Data for processing:
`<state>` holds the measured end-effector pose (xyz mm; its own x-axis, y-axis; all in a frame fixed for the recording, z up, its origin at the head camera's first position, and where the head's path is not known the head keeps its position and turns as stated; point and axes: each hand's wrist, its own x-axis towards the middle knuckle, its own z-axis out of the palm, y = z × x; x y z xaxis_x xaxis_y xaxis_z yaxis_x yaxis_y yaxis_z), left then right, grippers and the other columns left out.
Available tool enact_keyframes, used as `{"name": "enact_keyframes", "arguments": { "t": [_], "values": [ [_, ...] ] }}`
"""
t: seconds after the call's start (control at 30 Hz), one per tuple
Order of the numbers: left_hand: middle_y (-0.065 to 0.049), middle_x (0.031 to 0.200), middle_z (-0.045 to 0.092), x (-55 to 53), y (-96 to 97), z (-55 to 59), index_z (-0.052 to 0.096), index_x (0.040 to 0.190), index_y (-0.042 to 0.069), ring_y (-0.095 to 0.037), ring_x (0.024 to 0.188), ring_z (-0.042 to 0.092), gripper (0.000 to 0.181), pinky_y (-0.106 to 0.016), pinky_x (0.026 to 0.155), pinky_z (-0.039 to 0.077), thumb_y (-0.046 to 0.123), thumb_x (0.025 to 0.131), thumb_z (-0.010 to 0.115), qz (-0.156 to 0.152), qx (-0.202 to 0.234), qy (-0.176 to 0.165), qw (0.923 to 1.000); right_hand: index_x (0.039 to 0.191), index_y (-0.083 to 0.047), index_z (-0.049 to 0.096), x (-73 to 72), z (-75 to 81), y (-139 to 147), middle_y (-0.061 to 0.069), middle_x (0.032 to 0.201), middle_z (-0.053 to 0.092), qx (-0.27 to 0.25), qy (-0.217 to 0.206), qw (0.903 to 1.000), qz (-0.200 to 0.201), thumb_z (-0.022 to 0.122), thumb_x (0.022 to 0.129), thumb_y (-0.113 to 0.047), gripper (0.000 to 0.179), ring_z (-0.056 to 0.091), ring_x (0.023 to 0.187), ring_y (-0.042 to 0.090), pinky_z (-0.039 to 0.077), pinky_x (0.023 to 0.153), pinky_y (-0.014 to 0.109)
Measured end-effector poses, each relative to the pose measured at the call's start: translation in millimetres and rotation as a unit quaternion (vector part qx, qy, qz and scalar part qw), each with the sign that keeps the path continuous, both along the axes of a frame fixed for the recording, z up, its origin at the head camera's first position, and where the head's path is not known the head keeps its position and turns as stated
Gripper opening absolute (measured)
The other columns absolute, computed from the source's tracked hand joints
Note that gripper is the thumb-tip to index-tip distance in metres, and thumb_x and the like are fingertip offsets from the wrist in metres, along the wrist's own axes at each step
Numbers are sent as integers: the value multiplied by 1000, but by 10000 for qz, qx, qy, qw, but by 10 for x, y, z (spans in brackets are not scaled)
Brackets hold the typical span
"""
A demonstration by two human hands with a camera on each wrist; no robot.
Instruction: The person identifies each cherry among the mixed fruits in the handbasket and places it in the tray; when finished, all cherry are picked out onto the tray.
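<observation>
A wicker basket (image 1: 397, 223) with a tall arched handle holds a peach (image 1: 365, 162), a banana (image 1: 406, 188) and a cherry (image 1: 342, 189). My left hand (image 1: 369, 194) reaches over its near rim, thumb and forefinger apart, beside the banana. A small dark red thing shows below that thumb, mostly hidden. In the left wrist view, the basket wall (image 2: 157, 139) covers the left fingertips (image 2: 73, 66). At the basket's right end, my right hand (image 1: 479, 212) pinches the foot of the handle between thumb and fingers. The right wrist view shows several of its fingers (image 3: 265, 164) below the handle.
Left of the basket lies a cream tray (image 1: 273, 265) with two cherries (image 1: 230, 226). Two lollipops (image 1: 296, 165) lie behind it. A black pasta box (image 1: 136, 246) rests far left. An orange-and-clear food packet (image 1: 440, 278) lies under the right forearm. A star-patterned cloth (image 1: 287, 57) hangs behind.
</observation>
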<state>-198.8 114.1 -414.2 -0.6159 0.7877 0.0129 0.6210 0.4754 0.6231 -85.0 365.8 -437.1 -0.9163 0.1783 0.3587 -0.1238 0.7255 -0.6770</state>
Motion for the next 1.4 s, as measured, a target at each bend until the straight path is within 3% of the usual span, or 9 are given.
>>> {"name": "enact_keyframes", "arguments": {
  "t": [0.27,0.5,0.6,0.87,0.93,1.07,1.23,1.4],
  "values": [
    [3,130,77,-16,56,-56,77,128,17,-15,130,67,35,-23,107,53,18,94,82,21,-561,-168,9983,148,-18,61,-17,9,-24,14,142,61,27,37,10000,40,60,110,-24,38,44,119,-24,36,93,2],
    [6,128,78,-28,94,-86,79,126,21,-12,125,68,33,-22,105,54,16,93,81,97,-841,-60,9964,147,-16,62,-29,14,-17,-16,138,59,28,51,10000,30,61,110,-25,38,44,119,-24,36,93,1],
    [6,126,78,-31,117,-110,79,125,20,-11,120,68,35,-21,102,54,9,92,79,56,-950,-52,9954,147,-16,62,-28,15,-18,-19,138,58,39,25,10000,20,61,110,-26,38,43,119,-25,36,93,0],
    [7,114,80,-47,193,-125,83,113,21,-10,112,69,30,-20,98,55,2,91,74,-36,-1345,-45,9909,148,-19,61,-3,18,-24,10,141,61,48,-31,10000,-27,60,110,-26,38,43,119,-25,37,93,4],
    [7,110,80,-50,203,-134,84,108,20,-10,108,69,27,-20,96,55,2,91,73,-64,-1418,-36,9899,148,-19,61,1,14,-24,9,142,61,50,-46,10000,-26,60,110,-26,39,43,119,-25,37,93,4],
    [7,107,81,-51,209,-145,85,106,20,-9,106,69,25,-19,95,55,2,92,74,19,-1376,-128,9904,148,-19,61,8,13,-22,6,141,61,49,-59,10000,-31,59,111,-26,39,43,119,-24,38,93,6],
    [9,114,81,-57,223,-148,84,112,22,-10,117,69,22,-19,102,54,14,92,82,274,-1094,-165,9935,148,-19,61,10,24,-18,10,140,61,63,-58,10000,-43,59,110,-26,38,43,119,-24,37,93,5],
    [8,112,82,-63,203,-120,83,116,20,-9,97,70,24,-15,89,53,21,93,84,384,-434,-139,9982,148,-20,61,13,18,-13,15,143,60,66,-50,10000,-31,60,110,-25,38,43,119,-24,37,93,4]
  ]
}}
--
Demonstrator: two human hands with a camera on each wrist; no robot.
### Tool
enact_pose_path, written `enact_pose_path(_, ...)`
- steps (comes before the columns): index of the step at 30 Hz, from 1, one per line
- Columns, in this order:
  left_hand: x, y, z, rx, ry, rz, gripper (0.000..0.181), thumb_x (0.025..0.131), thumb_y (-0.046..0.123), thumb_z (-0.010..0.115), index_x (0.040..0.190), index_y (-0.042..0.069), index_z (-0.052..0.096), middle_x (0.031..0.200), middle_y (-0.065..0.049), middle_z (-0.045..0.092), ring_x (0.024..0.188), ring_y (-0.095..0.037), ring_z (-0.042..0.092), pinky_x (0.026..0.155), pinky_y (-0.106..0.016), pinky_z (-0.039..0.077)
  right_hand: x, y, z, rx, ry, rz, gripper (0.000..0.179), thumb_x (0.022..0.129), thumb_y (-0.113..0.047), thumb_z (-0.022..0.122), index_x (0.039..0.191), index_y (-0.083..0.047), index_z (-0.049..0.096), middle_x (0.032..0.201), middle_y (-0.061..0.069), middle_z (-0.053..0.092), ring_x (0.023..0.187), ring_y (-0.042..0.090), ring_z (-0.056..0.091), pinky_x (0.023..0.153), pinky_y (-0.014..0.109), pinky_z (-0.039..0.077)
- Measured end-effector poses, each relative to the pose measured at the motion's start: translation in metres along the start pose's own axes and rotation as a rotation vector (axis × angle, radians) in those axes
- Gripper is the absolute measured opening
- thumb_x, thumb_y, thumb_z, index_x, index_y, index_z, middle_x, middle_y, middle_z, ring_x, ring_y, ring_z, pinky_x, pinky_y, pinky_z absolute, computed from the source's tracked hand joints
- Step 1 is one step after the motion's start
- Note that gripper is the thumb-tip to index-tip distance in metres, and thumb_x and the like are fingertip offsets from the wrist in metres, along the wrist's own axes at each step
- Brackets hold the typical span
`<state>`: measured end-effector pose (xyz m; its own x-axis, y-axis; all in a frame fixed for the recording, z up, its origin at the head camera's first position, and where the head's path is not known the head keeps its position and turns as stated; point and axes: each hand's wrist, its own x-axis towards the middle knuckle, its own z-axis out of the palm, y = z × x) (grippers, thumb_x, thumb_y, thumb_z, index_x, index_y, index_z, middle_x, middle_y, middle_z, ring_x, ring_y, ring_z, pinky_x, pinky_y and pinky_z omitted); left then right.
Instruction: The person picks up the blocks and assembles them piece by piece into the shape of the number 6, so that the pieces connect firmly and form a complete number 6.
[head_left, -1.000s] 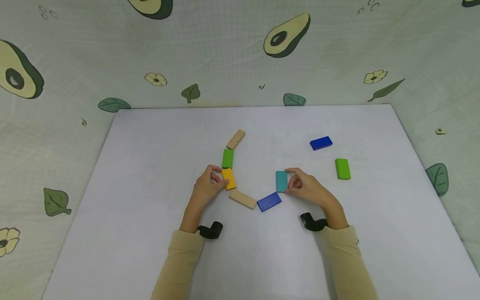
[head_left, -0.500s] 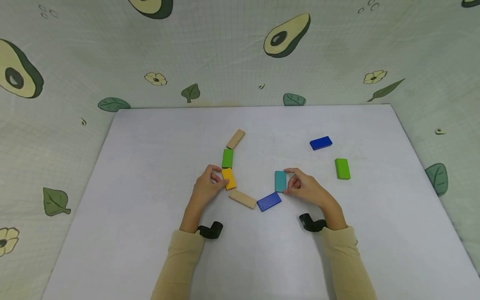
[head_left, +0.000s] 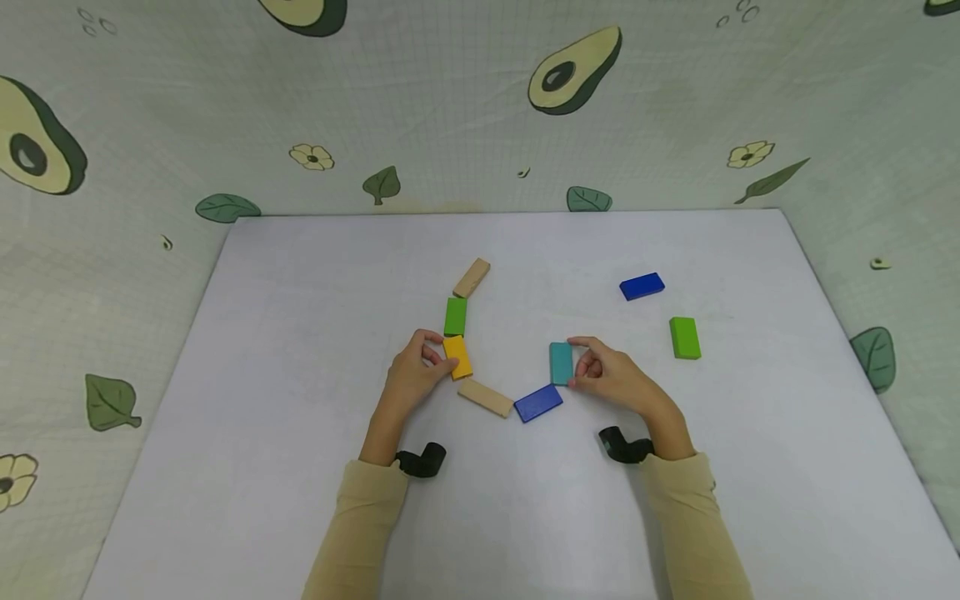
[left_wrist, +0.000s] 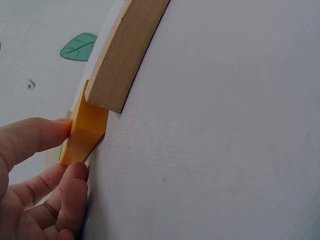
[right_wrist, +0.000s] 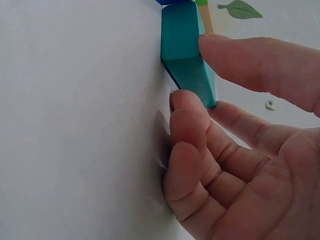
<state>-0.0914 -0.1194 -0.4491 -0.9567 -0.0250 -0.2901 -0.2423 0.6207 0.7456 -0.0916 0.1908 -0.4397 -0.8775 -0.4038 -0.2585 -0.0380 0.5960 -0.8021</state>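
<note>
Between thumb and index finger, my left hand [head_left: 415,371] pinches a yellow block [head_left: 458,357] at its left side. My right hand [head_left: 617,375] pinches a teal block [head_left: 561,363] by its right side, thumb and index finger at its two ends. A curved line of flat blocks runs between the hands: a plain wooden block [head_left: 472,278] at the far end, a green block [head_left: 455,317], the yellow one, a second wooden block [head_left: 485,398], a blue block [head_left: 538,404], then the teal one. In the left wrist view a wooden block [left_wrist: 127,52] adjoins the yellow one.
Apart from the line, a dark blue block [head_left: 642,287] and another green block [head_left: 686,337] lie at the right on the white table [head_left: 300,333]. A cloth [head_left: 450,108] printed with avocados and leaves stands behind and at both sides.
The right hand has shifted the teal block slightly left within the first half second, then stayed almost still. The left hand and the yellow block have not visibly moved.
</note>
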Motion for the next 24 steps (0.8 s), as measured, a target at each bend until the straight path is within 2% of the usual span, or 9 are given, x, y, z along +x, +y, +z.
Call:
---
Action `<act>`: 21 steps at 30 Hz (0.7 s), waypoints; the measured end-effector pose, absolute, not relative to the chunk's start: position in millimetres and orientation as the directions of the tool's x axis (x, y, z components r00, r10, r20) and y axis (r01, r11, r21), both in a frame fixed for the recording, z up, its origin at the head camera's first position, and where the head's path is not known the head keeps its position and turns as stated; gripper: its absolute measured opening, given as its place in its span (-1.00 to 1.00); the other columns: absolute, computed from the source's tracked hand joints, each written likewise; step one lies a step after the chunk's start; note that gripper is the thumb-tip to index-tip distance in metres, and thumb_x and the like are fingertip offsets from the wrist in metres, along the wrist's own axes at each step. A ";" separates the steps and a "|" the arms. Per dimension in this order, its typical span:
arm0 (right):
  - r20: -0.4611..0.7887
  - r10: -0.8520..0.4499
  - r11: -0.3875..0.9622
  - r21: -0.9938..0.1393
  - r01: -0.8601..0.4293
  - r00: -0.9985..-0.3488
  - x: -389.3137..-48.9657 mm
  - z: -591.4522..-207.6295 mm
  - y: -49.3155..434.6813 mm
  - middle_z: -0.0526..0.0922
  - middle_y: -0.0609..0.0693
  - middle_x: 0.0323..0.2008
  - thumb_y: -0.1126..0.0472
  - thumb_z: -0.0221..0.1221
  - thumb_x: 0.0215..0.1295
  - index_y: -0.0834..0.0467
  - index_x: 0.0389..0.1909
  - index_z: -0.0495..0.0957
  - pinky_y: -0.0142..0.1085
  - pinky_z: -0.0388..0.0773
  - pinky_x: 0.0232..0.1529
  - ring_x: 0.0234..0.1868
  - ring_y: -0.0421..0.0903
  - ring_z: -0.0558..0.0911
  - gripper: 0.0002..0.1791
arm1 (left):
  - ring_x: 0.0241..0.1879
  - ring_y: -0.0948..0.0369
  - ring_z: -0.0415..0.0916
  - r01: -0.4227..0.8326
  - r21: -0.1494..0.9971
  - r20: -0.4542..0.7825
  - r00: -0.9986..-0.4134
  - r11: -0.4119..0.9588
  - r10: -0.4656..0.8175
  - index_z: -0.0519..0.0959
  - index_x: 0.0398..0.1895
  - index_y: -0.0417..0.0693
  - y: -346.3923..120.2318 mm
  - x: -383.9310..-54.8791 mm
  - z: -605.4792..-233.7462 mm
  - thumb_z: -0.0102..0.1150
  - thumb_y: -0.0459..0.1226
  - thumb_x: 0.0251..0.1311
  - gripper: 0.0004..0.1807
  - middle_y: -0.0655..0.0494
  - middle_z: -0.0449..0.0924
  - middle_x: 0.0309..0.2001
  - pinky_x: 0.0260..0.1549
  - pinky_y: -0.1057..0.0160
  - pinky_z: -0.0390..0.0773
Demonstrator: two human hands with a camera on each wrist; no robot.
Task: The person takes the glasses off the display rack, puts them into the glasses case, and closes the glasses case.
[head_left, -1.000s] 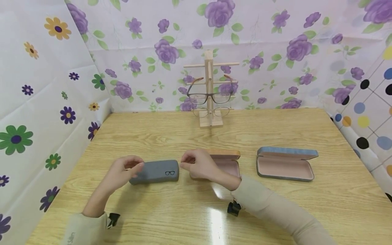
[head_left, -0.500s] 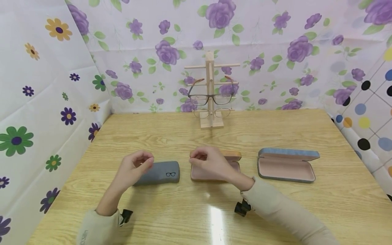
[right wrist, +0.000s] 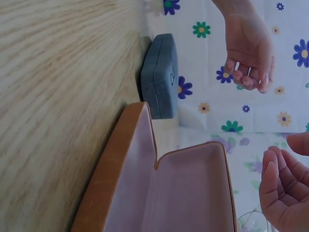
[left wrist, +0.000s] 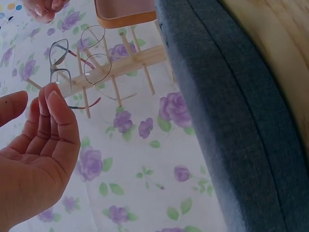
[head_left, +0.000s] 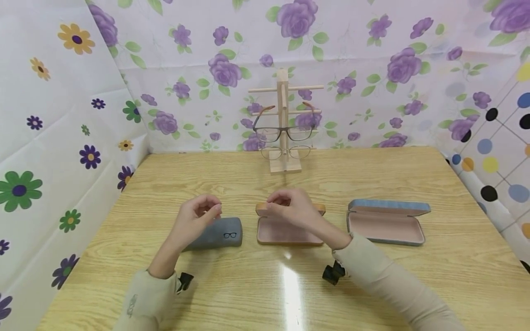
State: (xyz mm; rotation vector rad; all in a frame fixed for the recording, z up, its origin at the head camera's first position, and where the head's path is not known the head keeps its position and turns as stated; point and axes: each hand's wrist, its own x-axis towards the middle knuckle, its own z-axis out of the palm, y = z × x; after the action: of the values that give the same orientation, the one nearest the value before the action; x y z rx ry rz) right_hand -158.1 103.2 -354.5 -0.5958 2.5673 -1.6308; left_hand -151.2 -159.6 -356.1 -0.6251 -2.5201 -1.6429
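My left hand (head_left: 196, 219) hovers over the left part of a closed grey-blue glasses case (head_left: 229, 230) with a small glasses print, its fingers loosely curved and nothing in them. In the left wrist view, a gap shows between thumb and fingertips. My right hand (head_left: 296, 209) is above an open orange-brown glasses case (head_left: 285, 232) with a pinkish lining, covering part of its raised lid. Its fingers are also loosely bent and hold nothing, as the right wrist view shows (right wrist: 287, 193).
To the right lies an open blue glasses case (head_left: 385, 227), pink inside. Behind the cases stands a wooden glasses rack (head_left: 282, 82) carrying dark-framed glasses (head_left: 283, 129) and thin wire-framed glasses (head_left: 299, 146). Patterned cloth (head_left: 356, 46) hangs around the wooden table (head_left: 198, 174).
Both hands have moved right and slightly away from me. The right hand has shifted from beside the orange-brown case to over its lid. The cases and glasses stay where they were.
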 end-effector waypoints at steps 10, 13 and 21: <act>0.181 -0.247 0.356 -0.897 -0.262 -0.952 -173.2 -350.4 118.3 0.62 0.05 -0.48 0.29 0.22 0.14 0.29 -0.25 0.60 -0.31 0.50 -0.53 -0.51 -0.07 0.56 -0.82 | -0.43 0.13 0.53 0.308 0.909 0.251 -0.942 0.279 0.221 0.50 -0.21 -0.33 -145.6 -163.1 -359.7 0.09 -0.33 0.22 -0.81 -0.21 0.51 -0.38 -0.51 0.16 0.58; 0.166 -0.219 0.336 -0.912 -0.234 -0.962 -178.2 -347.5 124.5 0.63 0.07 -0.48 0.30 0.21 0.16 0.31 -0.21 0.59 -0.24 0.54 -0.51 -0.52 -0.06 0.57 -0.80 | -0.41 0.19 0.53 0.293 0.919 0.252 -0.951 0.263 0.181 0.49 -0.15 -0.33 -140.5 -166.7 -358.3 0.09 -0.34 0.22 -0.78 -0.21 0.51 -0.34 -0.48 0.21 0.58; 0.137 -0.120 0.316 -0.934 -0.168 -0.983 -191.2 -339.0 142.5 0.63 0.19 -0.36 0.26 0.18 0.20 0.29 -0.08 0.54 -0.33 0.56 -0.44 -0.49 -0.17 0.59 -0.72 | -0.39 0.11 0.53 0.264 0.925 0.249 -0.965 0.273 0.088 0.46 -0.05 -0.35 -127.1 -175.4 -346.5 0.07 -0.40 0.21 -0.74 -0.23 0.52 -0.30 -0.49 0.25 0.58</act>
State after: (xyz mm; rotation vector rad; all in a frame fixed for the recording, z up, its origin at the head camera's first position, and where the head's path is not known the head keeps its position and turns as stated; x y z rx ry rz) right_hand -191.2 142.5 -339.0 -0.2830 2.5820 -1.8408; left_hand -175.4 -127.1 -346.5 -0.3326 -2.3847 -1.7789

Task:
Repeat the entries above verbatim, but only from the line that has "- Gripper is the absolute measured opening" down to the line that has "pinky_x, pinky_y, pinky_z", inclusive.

Finished task:
- Gripper is the absolute measured opening
- thumb_x, thumb_y, thumb_z, index_x, index_y, index_z, middle_x, middle_y, middle_z, ring_x, ring_y, ring_z, pinky_x, pinky_y, pinky_z absolute, computed from the source's tracked hand joints

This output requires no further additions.